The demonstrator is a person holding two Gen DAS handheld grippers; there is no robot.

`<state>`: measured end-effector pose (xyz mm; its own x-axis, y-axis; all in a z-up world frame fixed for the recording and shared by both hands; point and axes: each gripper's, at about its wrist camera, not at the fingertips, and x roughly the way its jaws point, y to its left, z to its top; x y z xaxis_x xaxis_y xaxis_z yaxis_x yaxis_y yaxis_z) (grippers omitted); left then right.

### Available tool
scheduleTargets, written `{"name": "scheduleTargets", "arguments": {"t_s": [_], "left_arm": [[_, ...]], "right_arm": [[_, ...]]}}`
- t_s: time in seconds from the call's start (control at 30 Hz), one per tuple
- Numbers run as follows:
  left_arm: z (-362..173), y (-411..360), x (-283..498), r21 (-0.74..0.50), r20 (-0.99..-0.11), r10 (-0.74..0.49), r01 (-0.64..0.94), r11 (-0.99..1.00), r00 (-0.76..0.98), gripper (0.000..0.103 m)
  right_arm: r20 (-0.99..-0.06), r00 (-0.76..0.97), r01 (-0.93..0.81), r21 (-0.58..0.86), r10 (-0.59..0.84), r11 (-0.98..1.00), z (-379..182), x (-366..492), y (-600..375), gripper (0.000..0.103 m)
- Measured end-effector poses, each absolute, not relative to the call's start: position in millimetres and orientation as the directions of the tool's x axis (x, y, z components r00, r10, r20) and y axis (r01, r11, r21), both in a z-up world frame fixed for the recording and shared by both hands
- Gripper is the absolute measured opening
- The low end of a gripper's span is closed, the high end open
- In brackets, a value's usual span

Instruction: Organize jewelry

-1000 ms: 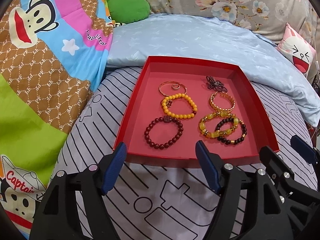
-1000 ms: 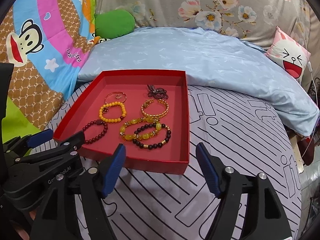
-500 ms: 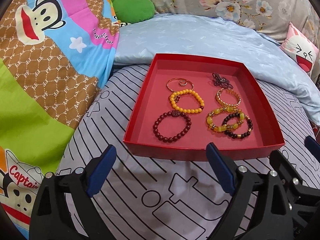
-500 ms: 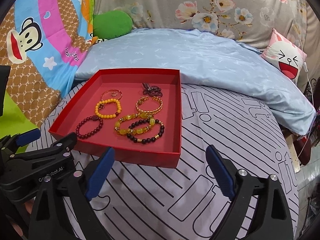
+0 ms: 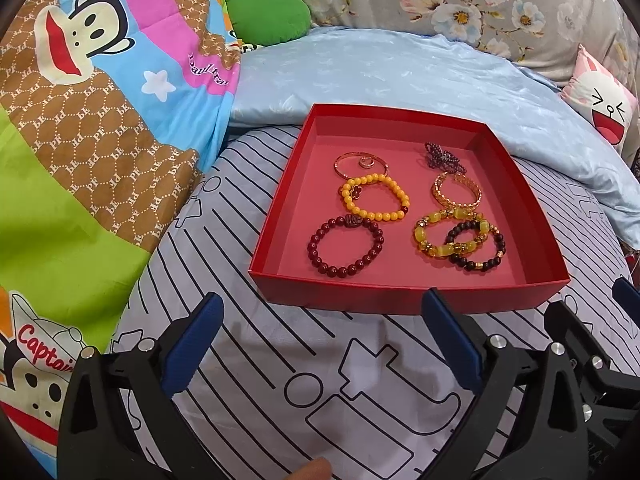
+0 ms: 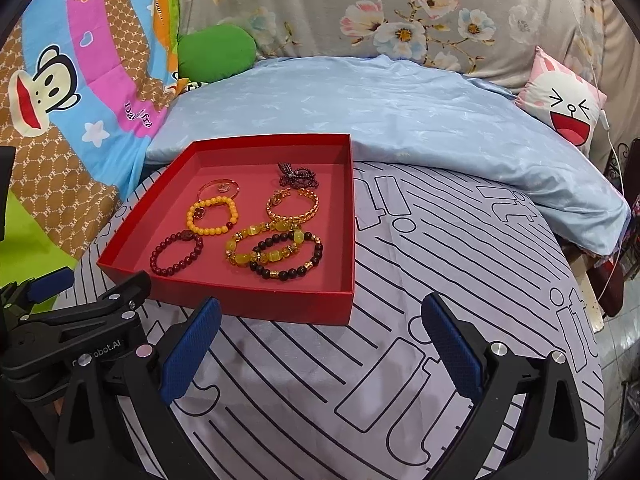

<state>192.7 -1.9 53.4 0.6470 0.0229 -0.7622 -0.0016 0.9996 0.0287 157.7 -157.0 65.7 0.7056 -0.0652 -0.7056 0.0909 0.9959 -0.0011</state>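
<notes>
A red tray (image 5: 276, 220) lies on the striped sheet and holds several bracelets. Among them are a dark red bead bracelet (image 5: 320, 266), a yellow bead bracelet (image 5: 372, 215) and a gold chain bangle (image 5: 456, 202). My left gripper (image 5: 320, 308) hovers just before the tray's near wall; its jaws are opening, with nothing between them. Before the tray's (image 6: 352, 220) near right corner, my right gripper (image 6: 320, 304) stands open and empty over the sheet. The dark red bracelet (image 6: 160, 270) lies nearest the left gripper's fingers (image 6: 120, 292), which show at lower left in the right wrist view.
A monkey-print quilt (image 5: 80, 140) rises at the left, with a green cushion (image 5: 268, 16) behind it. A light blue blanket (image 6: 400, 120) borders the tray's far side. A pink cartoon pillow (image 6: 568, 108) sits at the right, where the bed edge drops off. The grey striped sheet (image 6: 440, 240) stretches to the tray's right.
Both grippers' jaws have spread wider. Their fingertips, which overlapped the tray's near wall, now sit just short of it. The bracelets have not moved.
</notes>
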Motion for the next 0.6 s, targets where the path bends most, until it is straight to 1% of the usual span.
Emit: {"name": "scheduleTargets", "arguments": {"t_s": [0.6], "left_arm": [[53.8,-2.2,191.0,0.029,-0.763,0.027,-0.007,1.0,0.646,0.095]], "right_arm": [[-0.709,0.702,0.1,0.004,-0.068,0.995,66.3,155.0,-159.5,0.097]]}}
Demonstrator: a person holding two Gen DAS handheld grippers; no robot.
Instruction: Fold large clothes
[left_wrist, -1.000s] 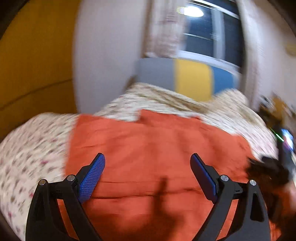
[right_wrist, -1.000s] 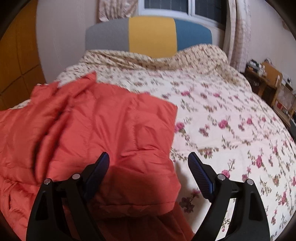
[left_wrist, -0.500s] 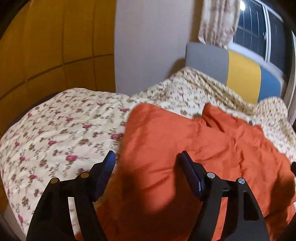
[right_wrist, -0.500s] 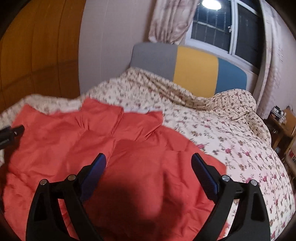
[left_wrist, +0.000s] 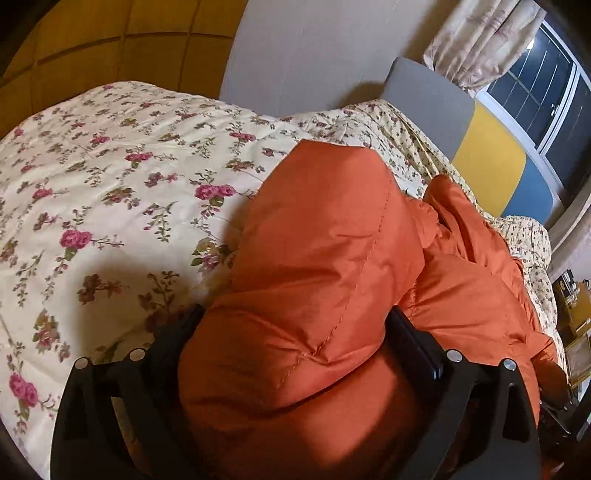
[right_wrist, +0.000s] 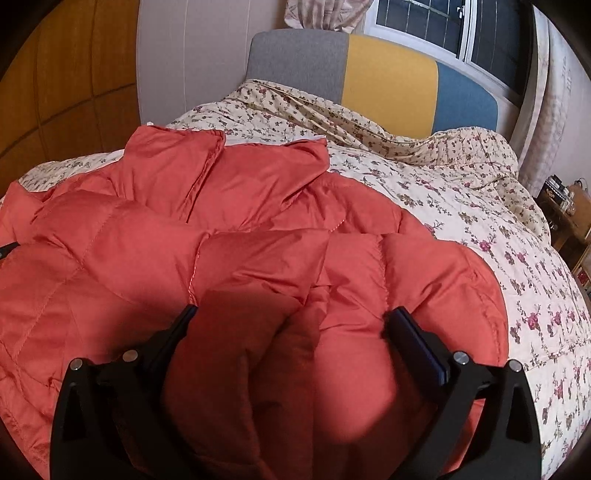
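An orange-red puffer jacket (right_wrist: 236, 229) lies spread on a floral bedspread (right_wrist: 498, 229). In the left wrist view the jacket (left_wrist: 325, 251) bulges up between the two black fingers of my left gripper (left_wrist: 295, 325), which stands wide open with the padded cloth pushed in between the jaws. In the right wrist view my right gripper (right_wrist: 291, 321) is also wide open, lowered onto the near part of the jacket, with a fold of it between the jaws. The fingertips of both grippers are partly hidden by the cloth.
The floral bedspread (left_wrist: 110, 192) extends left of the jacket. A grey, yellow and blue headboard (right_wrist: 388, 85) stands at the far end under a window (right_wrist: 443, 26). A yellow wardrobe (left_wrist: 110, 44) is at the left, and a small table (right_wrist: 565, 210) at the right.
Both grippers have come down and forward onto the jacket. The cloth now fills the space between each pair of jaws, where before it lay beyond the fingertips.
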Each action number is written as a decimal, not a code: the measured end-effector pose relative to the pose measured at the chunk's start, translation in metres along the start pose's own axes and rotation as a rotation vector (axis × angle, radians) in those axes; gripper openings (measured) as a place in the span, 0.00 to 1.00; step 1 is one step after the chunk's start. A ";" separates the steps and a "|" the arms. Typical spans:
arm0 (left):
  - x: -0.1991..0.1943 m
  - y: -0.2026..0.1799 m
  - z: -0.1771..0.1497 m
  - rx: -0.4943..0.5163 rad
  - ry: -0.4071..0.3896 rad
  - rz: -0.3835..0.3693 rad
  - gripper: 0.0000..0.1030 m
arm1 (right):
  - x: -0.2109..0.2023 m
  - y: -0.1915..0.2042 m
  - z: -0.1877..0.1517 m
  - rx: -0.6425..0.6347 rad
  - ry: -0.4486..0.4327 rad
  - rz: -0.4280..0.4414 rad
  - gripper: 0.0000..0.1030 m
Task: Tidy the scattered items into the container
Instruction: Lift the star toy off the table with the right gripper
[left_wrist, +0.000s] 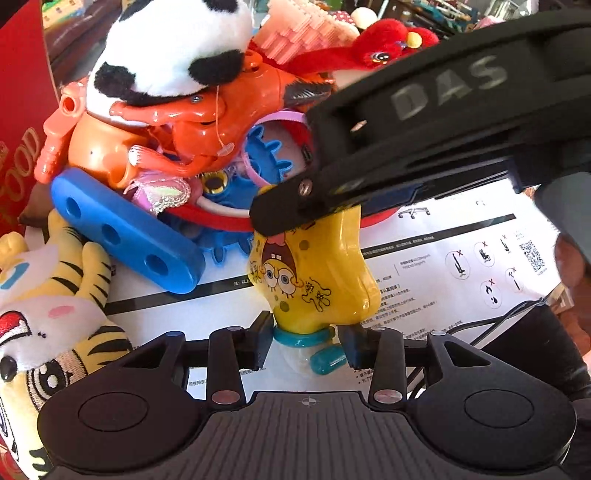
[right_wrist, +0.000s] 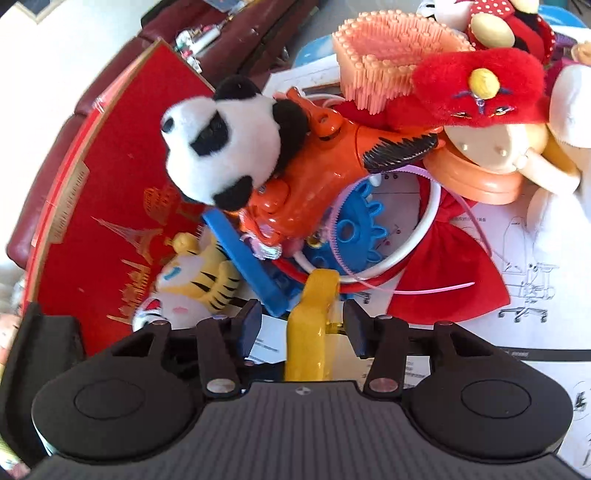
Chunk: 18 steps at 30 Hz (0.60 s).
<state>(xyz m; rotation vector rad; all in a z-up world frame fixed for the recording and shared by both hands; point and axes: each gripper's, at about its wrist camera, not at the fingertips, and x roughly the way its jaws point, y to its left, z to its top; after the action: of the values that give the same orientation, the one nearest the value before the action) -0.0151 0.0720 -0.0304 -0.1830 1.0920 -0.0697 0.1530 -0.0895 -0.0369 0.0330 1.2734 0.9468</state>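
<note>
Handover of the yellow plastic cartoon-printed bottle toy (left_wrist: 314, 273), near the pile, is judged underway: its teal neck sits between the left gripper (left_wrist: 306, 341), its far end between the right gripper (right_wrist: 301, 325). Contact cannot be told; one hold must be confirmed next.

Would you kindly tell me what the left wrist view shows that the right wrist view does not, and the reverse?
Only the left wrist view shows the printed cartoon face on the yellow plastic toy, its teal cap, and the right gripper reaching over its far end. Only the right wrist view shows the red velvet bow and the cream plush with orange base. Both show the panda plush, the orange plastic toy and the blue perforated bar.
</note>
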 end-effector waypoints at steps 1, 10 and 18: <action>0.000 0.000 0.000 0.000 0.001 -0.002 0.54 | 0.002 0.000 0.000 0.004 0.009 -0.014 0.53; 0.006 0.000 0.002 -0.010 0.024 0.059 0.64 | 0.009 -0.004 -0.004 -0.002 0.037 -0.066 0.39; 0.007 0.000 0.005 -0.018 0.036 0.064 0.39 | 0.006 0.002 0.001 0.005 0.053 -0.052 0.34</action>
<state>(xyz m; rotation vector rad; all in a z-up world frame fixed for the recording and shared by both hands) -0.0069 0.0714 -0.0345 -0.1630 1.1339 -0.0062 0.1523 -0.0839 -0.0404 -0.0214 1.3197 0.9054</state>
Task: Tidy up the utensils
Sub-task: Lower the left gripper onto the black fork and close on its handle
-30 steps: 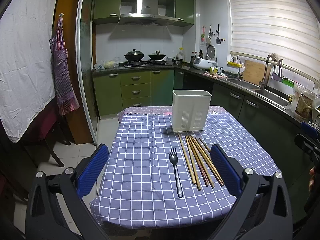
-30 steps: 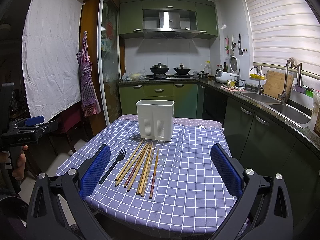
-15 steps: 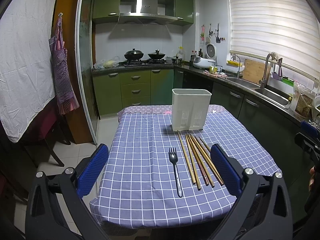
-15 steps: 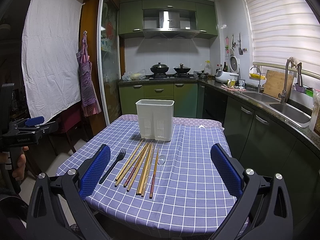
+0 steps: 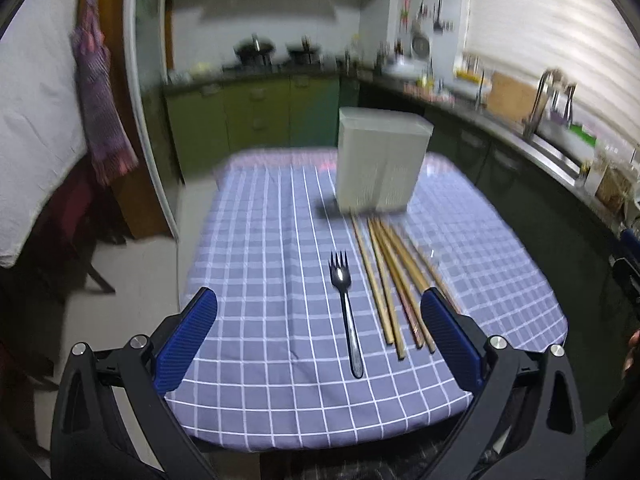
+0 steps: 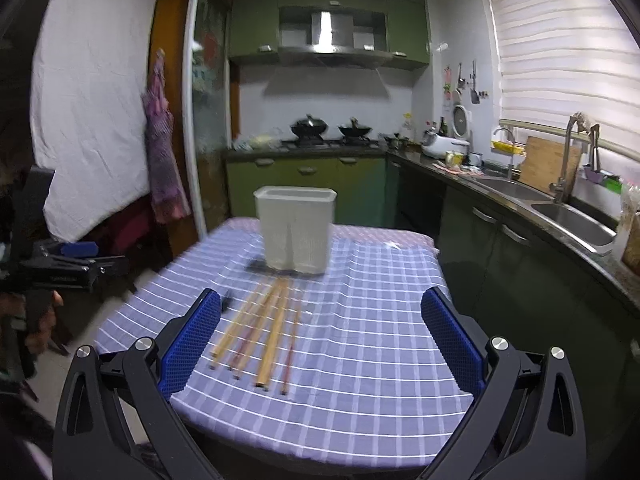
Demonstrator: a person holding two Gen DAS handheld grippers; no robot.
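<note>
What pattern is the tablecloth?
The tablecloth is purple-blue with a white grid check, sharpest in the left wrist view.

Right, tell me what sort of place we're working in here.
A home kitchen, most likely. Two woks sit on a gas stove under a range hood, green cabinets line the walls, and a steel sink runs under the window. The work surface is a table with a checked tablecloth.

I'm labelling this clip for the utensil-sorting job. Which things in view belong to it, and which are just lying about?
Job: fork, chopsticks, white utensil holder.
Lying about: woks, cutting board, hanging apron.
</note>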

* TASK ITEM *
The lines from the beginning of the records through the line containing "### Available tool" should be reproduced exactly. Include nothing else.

* EXPECTED OUTPUT *
The demonstrator is a person holding two Gen DAS handheld grippers; there is no robot.

`<state>`: measured end-effector pose (xyz mm; its own x-axis, y-axis; all in a z-up world frame fixed for the recording and shared by both hands; point and axes: each gripper's, at about its wrist camera, not at the fingertips, and x roughly the way its jaws point, y to its left, z to its top; x y z xaxis_x xaxis_y xaxis_z yaxis_x yaxis_y yaxis_z) (grippers omitted); left then right.

### Available tool

For this exercise, nothing more is required.